This should never happen.

andreimatei · 2018-08-27T22:36:24Z

Btw, I've verified that the cause of the "replay txn" error is the scenario described in #28270 (comment)
A big-ass batch with the BeginTxn is sent out, split into sub-batches for different ranges, the sub-batch with the Begin is real slow so an intent from another range manages to be pushed, and then the heartbeat loop notices that it was aborted and sends a rollback, and then eventually the original BeginTxn gets this error.
On a 4-node roachprod cluster with 2 tpcc workers (no -nowait), I see the Begin batch take 20s :S
The Begin corresponds to a transactions doing:

UPDATE "order" SET o_carrier_id = 2 WHERE (o_w_id = 375) AND ((o_d_id, o_id) IN ((1, 2104), (2, 2104), (10, 2104), (7, 2104), (8, 2104), (9, 2104), (3, 2104), (4, 2104), (5, 2104), (6, 2104))) RETURNING o_d_id, o_c_id

andreimatei · 2018-08-30T00:13:25Z

So I'm looking at the badly wrapped HandledRetryableTxn issues. I can't quite tell what's going on. What appears to be happening is that a TxnCoordSenderFactory.TransactionalSender() is called by providing a TxnCoordMeta with an aborted txn in it. But that seems cray cray... Are we starting a flow in an aborted txn? More digging tomorrow.

andreimatei · 2018-08-30T18:37:22Z

I verified that we are indeed trying to start a flow in an aborted txn. We should add protection against that, as it obviously it will result in a bad time.
But the hole only gets deeper - why exactly are we trying to do that? Presumably there's some sort of a race, but what? There's no parallel statements in TPCC, so how does a client get to know that its txn is aborted async wrt to processing queries? It has to be the heartbeat loop, but how is a transaction whose BeginTxn presumably succeeded getting aborted? The only thing I can think of is the hb loop failed to heartbeat for more than 2s (but then succeeding suddenly to notice that someone else aborted the txn). Verifying...

andreimatei · 2018-08-30T22:18:26Z

Well in the cluster I'm running (roachprod 4 node, 3 tpcc workloads running concurrently) I'm seeing heartbeats taking up to 5s. And those heartbeats find their transactions to be aborted.
I'm now satisfied with the theory that these loser heartbeats race with creating a new flow which captures an already-aborted txn.
Will have a patch with protections at different levels soon.

Before this patch, we had a race between a heartbeat find out (async) that a txn has been aborted and a client using the txn to create DistSQL flows.
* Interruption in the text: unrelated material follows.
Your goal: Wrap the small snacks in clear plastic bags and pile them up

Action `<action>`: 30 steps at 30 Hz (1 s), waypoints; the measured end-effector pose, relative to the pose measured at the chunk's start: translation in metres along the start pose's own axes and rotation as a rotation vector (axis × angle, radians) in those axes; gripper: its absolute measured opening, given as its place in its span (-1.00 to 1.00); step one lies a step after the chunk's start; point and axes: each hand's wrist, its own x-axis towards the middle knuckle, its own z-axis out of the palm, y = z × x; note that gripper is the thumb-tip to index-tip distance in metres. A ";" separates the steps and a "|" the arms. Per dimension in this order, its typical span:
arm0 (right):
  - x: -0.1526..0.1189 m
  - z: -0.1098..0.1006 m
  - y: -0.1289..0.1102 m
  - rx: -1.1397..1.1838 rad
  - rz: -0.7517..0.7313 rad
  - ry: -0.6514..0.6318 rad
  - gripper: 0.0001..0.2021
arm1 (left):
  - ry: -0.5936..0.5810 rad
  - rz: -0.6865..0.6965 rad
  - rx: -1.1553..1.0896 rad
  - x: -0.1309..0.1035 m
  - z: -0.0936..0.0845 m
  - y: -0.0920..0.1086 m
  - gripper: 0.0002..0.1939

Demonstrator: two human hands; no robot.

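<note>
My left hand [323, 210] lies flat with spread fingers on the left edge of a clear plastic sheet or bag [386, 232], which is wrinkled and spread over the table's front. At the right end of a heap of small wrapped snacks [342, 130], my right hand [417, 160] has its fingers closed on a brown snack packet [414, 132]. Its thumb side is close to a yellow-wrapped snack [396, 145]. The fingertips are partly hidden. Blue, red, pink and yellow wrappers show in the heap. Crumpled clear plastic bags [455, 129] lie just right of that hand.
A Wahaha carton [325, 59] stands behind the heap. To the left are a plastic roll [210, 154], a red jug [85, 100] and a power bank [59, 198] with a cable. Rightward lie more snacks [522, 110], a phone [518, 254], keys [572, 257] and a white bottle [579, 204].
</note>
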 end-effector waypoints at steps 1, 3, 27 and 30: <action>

We could end up creating flows in aborted txns, which are going to have a bad time: at the moment, leaf TxnCoordSenders don't react well to what appears to be an async abort: tcs.maybeRejectClientLocked() returns a HandledRetryableError, but the DistSQL infrastructure only expects raw retriable errors - so the HandledRetryableError was ironically losing its "retryable" character and was making it to a sql client with the wrong pgwire code. This patch resolves the situation by atomically checking that the txn is still good (i.e. status==PENDING) before extracting its metadata that is sent to leaves. Fixes cockroachdb#28898 Release note: Fix an issue where, under severe load, clients were sometimes receiving retryable errors with a non-retryable error code (a client would get an error with the message "HandledRetryableError: ..." but an internal error code instead of the expected retryable error code).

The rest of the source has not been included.